In an interview before the ceremony, she recalled not getting a job because she lacked a degree. She encouraged other women her age to take the plunge and go back to school.

“If it never benefits me financially, it will benefit me as a person,” she said. “But I look forward to it benefiting me financially.”

-- Brian Slawson came to UW-Rock after graduating from Big Foot High School in 2006.

Slawson plans to produce a movie over the next six weeks.

“Taking the art classes (at UW-Rock) changed my life,” Slawson said.

Art professor Michael Julian pushed Slawson to think about his art, “to not just make art that looks beautiful or pleasing to the eye but to have some sort of reason behind it,” he said.

After the film, Slawson will continue his work as an assistant wedding photographer with Ideal Impressions of Lake Geneva. Then he’s headed to UW-Milwaukee.

-- Math lecturer Ann Trow, who received a teaching award, said her students gave her M&Ms with the words “Thanks for teaching, Ann” imprinted on them.

“I’m never going to eat them,” she said.

-- Michael Perry, author of “Truck: A Love Story,” was the guest speaker. His sister Marie of Janesville was one of the graduates.

Perry told a raft of funny and poignant stories, among them one about his own college degree, which was in nursing.

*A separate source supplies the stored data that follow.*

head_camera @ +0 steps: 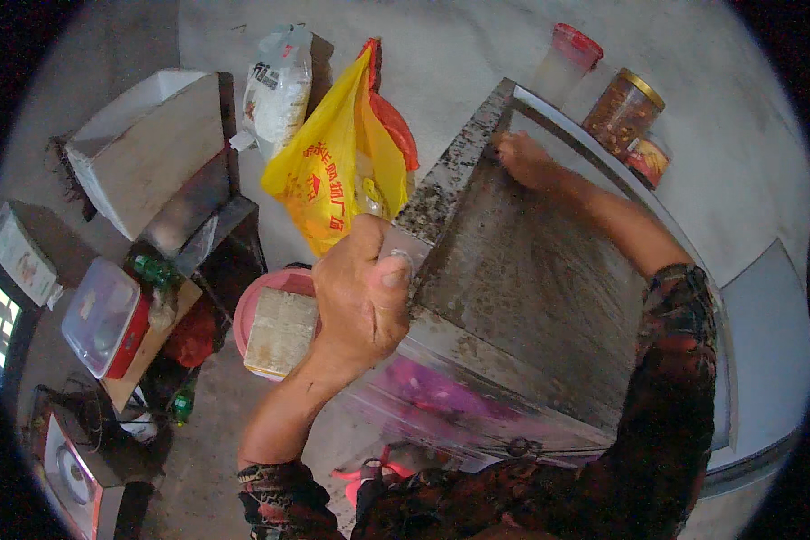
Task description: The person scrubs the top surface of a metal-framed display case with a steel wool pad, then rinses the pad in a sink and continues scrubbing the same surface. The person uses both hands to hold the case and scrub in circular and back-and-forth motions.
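My left hand (361, 293) is closed around the near left corner of a cabinet, its thumb lying over the corner piece. A black-and-white speckled edge strip (455, 162) runs from that corner towards the wall. Inside the raised edges lies a grimy, streaked cabinet top (526, 270). My right hand (526, 162) is at the far left inner corner of this top, fingers curled down beside the speckled strip. Whatever may be under those fingers is hidden. Purple-pink material (439, 388) shows blurred along the cabinet's near side.
A yellow plastic bag (324, 162) with printing stands left of the cabinet, near a white sack (277, 101). A pink basin (246, 317) holds a block-like box (283, 331). Beyond the cabinet are a red-lidded container (567, 61) and a gold-lidded jar (624, 108). Further left is a lidded red tub (104, 317).
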A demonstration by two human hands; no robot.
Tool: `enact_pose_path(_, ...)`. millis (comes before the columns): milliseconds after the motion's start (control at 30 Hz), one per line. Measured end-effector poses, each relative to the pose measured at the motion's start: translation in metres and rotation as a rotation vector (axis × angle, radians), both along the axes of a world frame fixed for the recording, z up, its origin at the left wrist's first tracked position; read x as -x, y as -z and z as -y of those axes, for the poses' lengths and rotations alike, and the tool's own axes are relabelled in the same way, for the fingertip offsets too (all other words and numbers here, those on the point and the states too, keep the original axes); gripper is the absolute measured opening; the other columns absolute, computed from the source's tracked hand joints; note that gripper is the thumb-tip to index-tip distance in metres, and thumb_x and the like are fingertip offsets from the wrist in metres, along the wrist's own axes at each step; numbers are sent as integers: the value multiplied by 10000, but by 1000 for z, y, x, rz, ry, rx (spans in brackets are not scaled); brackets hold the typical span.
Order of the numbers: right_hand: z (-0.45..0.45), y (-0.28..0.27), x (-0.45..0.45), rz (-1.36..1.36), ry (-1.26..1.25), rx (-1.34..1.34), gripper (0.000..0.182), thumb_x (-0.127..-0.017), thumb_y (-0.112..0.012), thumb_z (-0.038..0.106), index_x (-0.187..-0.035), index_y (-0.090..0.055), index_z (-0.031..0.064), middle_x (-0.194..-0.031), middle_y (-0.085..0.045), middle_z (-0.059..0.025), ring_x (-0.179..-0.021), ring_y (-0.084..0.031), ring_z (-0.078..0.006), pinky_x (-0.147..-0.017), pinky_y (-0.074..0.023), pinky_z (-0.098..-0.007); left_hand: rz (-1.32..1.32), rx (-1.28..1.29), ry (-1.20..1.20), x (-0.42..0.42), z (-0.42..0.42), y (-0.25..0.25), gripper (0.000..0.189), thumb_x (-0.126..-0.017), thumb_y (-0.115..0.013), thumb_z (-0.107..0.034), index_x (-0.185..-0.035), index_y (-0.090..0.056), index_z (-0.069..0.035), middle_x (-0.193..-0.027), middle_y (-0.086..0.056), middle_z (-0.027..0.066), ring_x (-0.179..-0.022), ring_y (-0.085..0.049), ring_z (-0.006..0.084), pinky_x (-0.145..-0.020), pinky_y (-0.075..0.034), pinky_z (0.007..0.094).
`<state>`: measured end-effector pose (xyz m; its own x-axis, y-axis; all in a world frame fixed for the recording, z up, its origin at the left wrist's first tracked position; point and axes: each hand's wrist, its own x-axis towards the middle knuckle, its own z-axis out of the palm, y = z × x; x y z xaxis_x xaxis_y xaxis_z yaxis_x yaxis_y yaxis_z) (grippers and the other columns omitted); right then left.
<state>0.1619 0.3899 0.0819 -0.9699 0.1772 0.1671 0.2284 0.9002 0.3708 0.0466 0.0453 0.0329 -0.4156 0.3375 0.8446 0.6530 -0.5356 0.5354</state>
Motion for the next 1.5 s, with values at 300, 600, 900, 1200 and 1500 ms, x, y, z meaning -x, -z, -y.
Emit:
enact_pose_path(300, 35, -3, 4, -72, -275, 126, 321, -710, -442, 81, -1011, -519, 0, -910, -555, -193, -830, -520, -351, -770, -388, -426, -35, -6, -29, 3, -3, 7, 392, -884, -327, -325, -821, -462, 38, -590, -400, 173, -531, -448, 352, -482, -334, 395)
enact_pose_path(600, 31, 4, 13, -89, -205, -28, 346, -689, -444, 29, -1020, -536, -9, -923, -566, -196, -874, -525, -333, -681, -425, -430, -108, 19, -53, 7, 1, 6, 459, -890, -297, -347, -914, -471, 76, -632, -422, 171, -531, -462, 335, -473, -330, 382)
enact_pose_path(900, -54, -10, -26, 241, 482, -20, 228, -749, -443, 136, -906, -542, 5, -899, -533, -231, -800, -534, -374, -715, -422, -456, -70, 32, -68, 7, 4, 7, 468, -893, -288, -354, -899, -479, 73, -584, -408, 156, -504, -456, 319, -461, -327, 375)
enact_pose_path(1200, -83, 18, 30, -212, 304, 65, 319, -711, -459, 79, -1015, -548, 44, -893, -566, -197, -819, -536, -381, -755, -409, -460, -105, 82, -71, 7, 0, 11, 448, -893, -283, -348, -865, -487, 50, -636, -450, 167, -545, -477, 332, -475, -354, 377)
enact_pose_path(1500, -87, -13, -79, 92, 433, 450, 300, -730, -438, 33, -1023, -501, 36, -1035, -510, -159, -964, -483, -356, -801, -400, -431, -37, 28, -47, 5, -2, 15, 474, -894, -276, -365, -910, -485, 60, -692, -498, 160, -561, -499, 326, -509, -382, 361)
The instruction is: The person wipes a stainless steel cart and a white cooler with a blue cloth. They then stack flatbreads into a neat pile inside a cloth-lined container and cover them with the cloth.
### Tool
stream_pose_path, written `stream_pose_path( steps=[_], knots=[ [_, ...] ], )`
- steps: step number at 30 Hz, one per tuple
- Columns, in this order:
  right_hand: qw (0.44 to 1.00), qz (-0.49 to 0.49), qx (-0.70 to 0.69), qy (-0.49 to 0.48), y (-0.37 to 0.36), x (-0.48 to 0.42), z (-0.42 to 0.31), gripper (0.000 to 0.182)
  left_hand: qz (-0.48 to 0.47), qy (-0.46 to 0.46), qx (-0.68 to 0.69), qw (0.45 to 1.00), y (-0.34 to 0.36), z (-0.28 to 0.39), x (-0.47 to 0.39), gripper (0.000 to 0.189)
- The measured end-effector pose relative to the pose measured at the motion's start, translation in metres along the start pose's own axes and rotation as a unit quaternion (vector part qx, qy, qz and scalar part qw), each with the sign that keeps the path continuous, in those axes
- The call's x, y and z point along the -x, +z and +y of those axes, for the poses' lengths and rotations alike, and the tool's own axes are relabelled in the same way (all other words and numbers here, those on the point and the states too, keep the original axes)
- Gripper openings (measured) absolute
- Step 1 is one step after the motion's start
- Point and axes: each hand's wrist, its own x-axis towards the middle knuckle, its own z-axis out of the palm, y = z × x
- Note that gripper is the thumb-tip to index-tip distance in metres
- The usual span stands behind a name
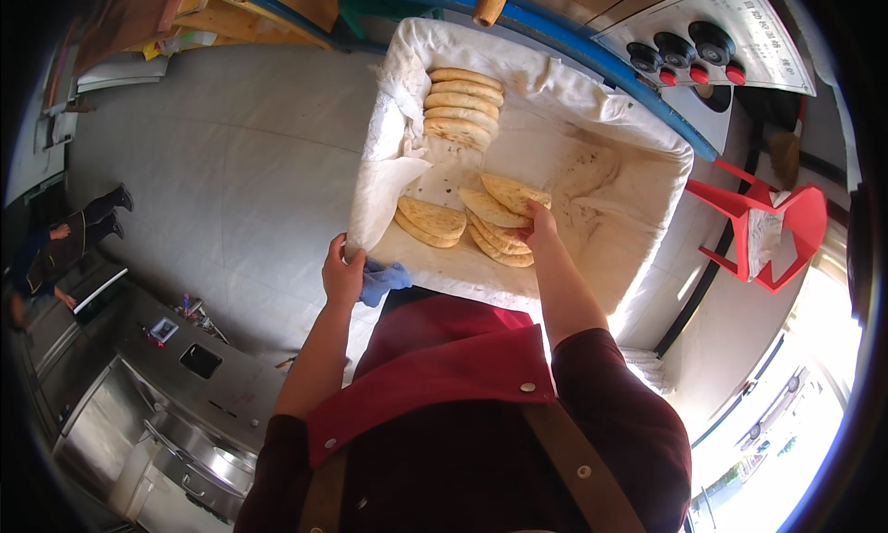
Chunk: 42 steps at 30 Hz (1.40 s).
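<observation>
Before me a cloth-lined bin (624, 130) holds round flatbreads. My left hand (343, 273) grips the bin's near left corner over the lining, and a blue cloth (383, 280) hangs beside its fingers. Inside the bin, my right hand (540, 226) has its fingers on the right end of several overlapping flatbreads (510, 194); its fingertips are partly hidden among them. Left of these, two flatbreads (431, 221) lie overlapped. A row of several flatbreads (463, 103) leans together at the far left of the bin.
Past the bin runs a blue metal frame (555, 23) with a wooden handle (494, 0); a control panel (714, 40) with knobs is at the upper right. A red stool (798, 217) stands right. At lower left is a steel counter (159, 373); another person (59, 245) stands far left.
</observation>
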Motion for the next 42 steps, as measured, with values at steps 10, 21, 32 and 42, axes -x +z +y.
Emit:
stream_pose_path(
  steps=[10, 21, 32, 42],
  knots=[
    [0.906, 0.235, 0.349, -0.041, -0.018, -0.043, -0.04, 0.036, 0.005, 0.015, -0.024, 1.0, 0.007, -0.001, -0.001, 0.044],
    [0.608, -0.022, 0.752, -0.253, 0.051, 0.027, -0.043, 0.078, 0.001, -0.007, -0.014, 1.0, 0.009, 0.002, -0.001, 0.045],
    [0.58, -0.166, 0.772, -0.202, 0.053, -0.082, -0.044, 0.093, 0.006, -0.006, -0.027, 1.0, 0.006, 0.015, 0.004, 0.046],
    [0.608, -0.129, 0.771, -0.14, 0.03, -0.103, -0.026, 0.086, 0.044, 0.071, -0.114, 0.99, 0.006, 0.042, 0.015, 0.053]
  ],
)
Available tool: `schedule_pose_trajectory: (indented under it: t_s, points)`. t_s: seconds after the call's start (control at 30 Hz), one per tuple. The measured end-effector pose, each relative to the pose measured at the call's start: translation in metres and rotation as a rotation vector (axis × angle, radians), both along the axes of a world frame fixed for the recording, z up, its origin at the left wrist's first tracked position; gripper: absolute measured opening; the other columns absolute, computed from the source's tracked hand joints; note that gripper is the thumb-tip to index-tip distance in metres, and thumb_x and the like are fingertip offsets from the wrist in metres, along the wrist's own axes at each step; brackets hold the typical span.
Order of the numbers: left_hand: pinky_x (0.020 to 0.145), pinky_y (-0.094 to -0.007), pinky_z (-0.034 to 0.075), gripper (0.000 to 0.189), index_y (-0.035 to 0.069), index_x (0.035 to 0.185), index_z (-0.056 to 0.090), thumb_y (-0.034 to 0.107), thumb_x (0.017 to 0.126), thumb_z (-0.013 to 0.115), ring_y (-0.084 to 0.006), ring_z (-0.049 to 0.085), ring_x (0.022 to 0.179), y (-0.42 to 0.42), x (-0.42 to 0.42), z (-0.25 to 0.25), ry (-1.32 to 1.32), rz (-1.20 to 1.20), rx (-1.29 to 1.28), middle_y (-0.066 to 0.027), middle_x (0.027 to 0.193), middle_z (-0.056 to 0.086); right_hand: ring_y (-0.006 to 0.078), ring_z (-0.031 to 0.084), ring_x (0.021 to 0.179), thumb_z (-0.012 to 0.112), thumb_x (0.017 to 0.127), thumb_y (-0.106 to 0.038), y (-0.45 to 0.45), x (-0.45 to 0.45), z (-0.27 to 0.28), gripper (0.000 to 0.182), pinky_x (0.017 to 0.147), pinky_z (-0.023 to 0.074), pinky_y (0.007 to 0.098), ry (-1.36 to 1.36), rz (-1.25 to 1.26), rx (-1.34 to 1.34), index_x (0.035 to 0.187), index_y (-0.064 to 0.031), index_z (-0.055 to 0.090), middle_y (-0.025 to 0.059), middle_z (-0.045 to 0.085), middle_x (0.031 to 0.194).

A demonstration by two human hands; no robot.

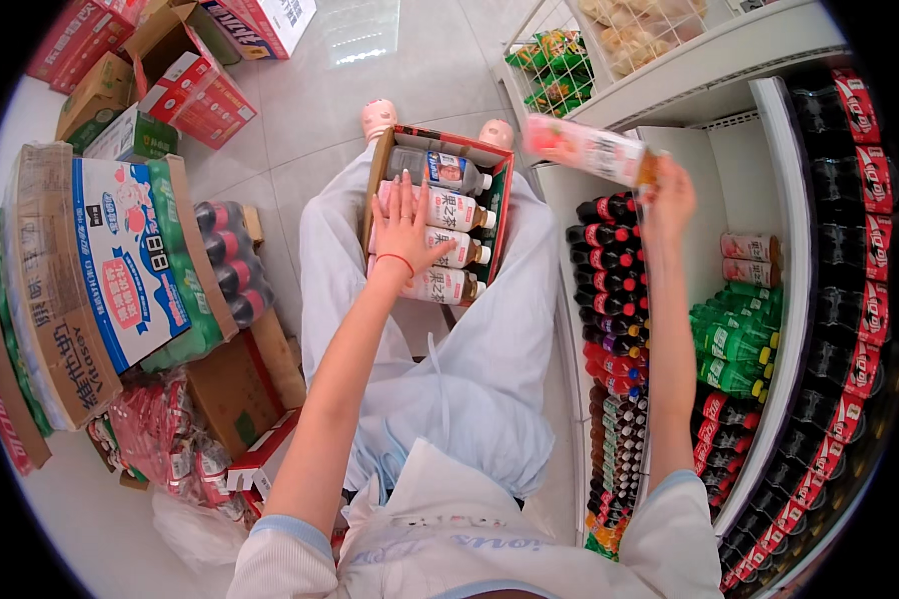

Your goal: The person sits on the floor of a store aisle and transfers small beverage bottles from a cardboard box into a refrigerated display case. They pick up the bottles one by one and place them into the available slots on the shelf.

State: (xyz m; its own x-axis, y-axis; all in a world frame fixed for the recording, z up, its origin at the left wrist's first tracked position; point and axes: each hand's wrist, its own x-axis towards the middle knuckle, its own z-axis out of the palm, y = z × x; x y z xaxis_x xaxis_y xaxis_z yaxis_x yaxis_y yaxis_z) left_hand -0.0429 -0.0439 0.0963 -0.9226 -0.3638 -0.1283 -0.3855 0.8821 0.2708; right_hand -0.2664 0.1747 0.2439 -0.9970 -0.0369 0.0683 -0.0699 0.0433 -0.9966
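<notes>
An open cardboard carton (375,161) stands between the person's knees. It holds several plastic bottles with pink labels, one of them a tea drink bottle (447,286), and a clear bottle with a blue and white label (449,171) at the far end. My left hand (407,238) lies spread, palm down, on the pink-labelled bottles in the carton. Over at the right, my right hand (667,191) grips the capped end of another pink-labelled bottle (584,148), tilted in front of the shelving. Two similar bottles (746,245) lie on the shelf at the right.
Cola bottles (605,254) and green soda bottles (734,333) fill shelves at the right, beside a tall white panel edge (794,224). At the left are stacked drink packs, a white and blue carton (129,254) and an opened box (195,101). Snack bags (558,67) sit in a wire rack.
</notes>
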Motion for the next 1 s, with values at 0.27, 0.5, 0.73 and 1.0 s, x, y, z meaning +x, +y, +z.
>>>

He spent about 22 months as a nurse, he said, before going to a library and checking out a book about how to be a writer, which he has been ever since.

“The way is not always clear,” he advised the grads.

Perry’s recipe for surviving tough times: “Hunker down and hustle.”

He said he learned all he needed to know about writing by cleaning calf pens on his parents’ farm: “You just keep on shoveling until you have a pile so big, somebody has to notice.”







reader COMMENTS (1)
prevention
May 23, 2009 at 2:21 a.m.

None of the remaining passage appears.